Ron DeSantis. Image Credit: Fox News Screenshot.
Ron DeSantis. Image Credit: Fox News Interview Screenshot.

How Does Ron DeSantis See America’s Role in the World?: The Republican primary for the 2024 presidential contest is heating up. Former South Carolina Governor Nikki Haley just announced her candidacy. And former US President Donald Trump has already joined. It is widely expected that the race will be between him and Florida Republican Governor Ron DeSantis.

Domestic policy will, of course, dominate the campaign; voter interest in foreign policy is traditionally low.
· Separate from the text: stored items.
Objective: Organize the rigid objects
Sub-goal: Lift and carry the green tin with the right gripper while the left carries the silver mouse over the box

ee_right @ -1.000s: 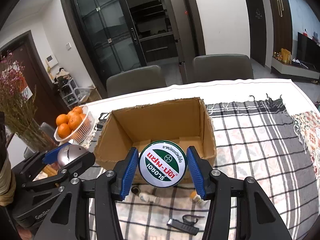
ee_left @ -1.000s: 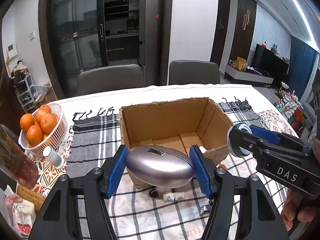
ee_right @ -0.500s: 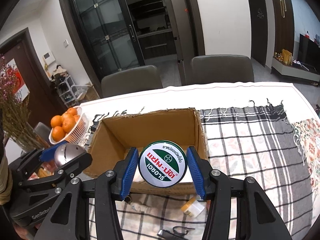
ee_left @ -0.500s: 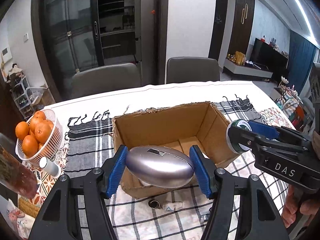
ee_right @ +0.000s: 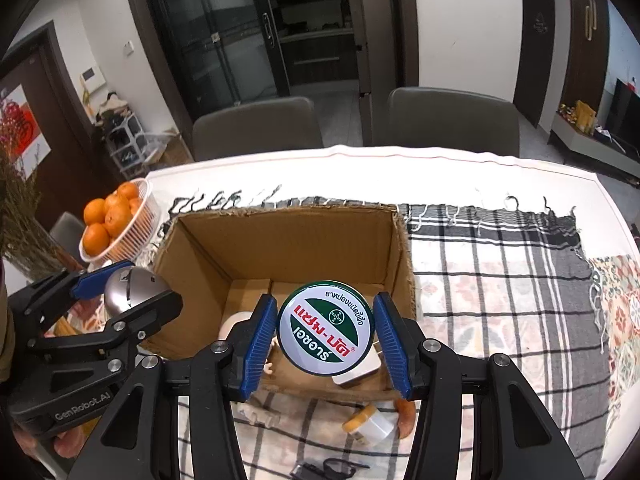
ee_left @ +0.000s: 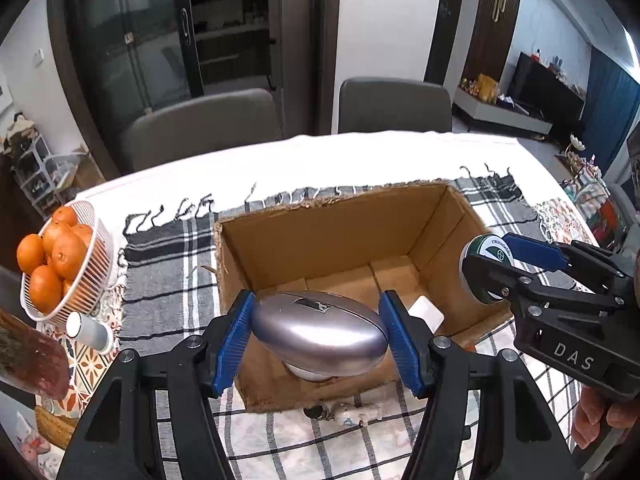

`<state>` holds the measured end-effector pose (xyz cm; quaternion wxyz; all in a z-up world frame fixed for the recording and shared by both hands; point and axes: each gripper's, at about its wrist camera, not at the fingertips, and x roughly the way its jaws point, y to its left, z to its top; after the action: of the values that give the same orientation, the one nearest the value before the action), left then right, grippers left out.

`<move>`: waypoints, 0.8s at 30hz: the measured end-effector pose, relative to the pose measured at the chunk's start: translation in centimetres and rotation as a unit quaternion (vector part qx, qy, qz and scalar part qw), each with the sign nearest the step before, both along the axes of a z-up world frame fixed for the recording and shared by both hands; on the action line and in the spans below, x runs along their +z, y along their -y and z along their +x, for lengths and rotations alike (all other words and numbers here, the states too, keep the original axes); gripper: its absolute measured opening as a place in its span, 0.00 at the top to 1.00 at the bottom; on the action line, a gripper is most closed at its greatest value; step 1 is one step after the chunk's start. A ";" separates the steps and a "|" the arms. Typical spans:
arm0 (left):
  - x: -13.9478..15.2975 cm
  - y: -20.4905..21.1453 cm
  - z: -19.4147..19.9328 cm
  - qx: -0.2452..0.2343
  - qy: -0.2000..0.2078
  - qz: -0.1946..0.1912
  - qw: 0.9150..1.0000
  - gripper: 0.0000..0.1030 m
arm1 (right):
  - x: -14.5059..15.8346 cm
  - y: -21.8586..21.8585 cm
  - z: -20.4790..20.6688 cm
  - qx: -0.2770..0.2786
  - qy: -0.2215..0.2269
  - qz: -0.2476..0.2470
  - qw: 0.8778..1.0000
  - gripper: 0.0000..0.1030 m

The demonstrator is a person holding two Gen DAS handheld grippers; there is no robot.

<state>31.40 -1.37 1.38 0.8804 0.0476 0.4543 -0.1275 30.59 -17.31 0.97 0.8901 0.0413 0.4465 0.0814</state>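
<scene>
Both views are evenly bright under indoor light, with a ceiling strip (ee_left: 630, 46) glowing at far right in the left view. The white table (ee_left: 360, 152) nearly washes out at its far edge, and the silver case (ee_left: 320, 330) carries soft highlights. Fisheye bending curves doors and walls; corners go black.

Both hand-held grippers have come forward and tipped down over the cardboard box (ee_left: 336, 240). The left hand-held gripper (ee_left: 318, 334) now carries its silver egg-shaped case (ee_left: 320, 338) above the box's near wall, and the right hand-held gripper (ee_right: 326, 336) carries its round tin (ee_right: 326, 336) above the box floor.
</scene>
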 end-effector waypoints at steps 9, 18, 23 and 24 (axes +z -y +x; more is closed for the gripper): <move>-2.1 0.9 3.0 -0.010 -0.052 0.015 0.998 0.39 | -1.6 0.2 2.3 0.006 -0.031 -0.020 0.999 0.50; -4.3 1.2 4.3 -0.012 -0.089 0.036 0.995 0.39 | -3.6 -0.2 3.5 0.019 -0.069 -0.039 0.997 0.50; -4.6 1.1 4.1 -0.008 -0.087 0.042 0.995 0.35 | -4.4 -0.6 3.4 0.031 -0.083 -0.044 0.995 0.48; -4.5 1.1 3.9 -0.008 -0.084 0.042 0.996 0.35 | -4.4 -0.7 3.3 0.032 -0.082 -0.047 0.995 0.48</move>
<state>35.30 -2.51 -3.10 0.8350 0.0774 0.5316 -0.1190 33.85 -16.66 -3.46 0.8482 -0.0081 0.5227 0.0856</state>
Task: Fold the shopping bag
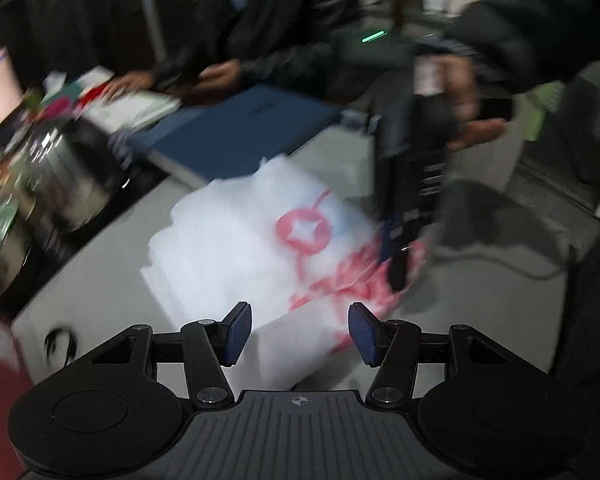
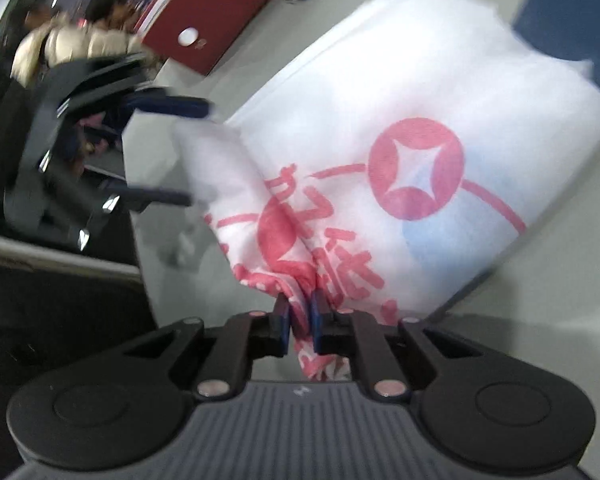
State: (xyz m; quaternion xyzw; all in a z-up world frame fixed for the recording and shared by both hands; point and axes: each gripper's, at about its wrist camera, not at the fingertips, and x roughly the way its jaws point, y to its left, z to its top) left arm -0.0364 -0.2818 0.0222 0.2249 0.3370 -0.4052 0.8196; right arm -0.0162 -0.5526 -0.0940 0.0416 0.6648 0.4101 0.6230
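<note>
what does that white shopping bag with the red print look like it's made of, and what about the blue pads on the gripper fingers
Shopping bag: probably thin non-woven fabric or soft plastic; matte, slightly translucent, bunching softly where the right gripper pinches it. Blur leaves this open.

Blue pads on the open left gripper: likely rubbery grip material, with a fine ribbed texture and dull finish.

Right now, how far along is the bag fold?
Partly done. The white shopping bag already lies on the grey table in stacked layers, so at least one fold looks made. In hand: the right gripper is shut on a bunched printed edge of the bag, lifting it. The left gripper is open, holding nothing. Left: lay that edge over and flatten it.
</note>
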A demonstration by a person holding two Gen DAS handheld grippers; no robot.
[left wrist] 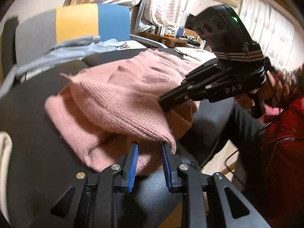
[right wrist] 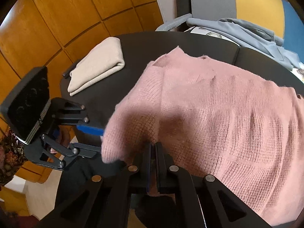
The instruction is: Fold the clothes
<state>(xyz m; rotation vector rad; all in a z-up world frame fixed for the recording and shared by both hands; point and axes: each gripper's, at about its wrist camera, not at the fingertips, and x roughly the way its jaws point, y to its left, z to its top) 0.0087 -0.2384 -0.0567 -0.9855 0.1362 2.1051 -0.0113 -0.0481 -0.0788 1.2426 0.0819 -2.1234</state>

But this is unfortunate because foreign policy is actually what separates Trump most from other candidates, both in and outside the Republican party. Haley, for example, is a fairly traditional hawkish and interventionist Republican voice, which Trump is not.

Similarly, the differences between Trump and current Democratic President Joseph Biden are substantial. Biden is a traditional liberal internationalist in the Democratic party mold reaching all the way back to President Franklin Roosevelt. That is, Biden supports robust American engagement overseas, usually channeled through institutions like NATO or the United Nations. Trump very obviously does not.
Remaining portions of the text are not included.